Murail’s more recent work is even more inventive. So much so, that I’ll write about ...amaris et dulcibus aquis….(1994/5 rev 2004) and Terre d’ombre (2003/4) in much greater depth later. Come back to this blog for more.

Murail’s “greatest hits”, Winter Fragments (2000) and Treize couleurs du soleil couchant (1978), were played by students of the Guildhall School of Music in the afternoon, joined by Rolf Hind in Territoires de l’oubli (1977), a thundering turbulence for piano. Plus the Hugues Dufourt Hommage á Charles Négre which is described below. But there’s only so much I can write at one go. So “watch this space”, as they say.

Sunday, 8 February 2009

Hugues Dufourt Hommage à Charles Nègre












In the mid 19th century photography was such a new medium that there weren’t any conventions to assume: Nègre and other early pioneers created the medium from scratch. Charles Nègre was a painter, who saw how photography could be art, not merely reproduction.

This picture shows doctors examining a patient in the asylum at Vincennes. The doctors stand in neat, formal poses, but notice how Nègre includes the vast expanses of emptiness that are floor and ceiling. This is part of the composition, for what this depicts is an inmate in the asylum at Vincennes. Psychiatry in those days was barbaric. Note, the patient is blindfolded, and he's rendered immobile in a straitjacket. What are these men in suits and stovepipe hats going to do to him ? Nègre’s photograph screams mute horror.

Hugues Dufourt's flute concerto Antiphysis is fairly well known, as it was commissioned for Ensemble Intercontemporain, and the recording with Boulez has been issued several times. Dufourt coined the term "spectralism" now associated so strongly with Grisey, Murail and Vivier. (See list of subjects at right for more on these composers). So it was good to hear Dufourt's Hommage à Charles Nègre included as part of the Barbican's Tristan Murail retrospective on Feb 7th.
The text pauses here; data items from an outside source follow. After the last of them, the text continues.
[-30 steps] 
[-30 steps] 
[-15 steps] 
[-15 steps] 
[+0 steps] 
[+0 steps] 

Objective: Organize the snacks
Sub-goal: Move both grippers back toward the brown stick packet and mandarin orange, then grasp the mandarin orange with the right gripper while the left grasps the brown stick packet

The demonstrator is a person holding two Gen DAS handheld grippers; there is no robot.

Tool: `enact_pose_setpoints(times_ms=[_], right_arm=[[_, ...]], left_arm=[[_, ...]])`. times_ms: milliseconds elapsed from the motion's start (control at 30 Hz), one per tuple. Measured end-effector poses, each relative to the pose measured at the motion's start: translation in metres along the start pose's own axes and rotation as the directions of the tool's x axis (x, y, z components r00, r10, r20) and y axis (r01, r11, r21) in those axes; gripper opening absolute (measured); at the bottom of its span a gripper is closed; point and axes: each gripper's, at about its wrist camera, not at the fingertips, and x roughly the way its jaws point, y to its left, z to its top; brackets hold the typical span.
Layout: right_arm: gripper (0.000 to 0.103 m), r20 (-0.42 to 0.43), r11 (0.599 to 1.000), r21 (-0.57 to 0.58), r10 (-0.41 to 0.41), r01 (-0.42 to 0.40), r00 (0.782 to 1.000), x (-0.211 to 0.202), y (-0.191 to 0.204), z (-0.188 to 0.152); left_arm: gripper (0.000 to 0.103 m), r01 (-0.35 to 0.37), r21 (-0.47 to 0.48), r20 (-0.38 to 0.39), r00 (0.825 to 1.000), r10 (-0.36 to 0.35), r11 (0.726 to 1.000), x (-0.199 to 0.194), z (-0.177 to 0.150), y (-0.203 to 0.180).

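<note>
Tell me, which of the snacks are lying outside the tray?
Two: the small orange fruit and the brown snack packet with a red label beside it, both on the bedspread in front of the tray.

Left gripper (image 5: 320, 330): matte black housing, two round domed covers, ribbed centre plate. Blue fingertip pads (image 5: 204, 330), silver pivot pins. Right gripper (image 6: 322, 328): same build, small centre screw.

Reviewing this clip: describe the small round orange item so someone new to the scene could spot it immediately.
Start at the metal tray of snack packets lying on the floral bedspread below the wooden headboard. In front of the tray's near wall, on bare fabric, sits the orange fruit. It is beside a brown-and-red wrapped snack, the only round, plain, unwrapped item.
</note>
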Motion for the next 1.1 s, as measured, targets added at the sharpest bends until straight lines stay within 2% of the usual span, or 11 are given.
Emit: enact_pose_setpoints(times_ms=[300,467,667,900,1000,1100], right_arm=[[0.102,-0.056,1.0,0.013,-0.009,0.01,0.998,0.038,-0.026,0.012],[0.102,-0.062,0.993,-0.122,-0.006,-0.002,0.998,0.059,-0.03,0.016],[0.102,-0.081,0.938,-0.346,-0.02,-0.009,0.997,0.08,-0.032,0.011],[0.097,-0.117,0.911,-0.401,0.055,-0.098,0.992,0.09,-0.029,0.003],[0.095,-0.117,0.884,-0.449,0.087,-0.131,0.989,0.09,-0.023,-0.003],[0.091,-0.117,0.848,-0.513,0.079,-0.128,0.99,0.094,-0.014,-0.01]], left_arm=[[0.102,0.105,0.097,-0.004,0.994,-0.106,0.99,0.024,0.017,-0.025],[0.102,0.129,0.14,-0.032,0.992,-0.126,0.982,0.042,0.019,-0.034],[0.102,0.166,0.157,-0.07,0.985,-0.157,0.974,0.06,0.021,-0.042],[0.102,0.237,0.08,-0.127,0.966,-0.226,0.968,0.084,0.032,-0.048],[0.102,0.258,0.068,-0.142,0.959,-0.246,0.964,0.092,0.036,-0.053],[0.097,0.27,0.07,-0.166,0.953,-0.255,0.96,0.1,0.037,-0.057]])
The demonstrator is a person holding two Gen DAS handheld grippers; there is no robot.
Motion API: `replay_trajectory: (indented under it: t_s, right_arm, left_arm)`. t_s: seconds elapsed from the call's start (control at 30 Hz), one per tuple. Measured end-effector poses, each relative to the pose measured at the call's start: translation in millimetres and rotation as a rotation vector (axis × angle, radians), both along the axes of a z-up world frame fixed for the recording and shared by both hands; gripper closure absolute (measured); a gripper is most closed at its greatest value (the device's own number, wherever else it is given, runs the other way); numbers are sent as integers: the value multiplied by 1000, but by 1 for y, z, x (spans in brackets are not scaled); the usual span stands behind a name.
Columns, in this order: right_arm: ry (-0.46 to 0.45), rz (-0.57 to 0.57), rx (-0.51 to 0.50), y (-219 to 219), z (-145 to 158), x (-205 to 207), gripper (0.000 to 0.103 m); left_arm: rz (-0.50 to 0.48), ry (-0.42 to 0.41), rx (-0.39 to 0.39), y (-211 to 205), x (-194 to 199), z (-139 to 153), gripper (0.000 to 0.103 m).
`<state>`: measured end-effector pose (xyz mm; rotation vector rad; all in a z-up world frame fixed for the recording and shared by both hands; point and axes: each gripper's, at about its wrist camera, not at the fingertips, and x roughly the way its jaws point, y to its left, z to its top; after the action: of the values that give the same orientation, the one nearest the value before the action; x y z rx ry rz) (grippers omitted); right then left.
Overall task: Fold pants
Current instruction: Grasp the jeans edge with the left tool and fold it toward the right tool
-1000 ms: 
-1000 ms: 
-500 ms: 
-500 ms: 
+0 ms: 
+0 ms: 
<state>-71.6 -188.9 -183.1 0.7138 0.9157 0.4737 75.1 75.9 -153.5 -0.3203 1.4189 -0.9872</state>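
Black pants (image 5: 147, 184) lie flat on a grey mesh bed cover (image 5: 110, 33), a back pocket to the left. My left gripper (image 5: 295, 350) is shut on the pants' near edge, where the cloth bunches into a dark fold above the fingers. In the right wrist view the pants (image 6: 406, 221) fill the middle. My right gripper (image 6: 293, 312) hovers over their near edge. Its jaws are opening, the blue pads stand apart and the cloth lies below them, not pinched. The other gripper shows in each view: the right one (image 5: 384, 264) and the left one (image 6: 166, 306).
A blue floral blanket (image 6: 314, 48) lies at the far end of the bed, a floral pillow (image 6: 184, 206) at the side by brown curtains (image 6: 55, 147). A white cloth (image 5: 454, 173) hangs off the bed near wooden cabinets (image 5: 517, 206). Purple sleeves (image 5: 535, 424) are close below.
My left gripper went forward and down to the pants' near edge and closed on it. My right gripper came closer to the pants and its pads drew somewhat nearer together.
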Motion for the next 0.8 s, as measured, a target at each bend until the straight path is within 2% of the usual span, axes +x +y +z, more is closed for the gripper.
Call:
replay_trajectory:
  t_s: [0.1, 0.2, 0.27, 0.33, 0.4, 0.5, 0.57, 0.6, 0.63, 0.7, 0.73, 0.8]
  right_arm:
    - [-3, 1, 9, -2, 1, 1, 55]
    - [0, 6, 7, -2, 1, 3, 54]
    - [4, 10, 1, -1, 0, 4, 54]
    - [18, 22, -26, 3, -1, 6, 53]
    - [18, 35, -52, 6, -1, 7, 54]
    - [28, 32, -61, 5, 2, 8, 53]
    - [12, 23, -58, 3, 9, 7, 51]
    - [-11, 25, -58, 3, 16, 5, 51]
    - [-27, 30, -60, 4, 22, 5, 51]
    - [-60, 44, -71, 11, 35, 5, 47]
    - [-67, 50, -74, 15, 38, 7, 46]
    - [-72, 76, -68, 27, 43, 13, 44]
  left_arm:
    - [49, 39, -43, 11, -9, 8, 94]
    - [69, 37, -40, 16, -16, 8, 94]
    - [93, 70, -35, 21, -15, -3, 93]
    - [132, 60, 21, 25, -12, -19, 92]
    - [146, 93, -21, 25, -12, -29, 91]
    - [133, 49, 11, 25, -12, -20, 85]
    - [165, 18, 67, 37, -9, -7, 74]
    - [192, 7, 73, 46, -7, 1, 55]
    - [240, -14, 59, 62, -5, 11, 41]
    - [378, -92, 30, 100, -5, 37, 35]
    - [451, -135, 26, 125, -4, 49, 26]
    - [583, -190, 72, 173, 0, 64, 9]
Hommage à Charles Nègre was indeed written in connection with an exhibition of Nègre's photographs. Dufourt captures in his music the "empty spaces" and surreal angles so characteristic of Nègre's work. A photograph represents time, suspended. Dufourt's uneasy silences hang in limbo, chords held longer than expected, or suddenly curtailed. He uses low register instruments like contrabassoon to play at the top of their range, and high pitched instruments like piccolo to play at their lowest. Chords extend into space, particularly evident in the writing for electric guitar (fairly alien to classical convention), whose sounds, extended still further by electronic projection, oscillate into empty space.

That's why I chose the photo above. Like Nègre, Dufourt is deliberately distancing the observer/listener from the subject, forcing them to think past smooth surfaces. Just as photographs present a "perfect"image, this music might be heard as serene. Indeed, the elegiac pace stretches colours, so they seem as mellow and nostalgic as the faded, sepia tints in the pictures. But like Nègre's photographs, surface calm belies reality.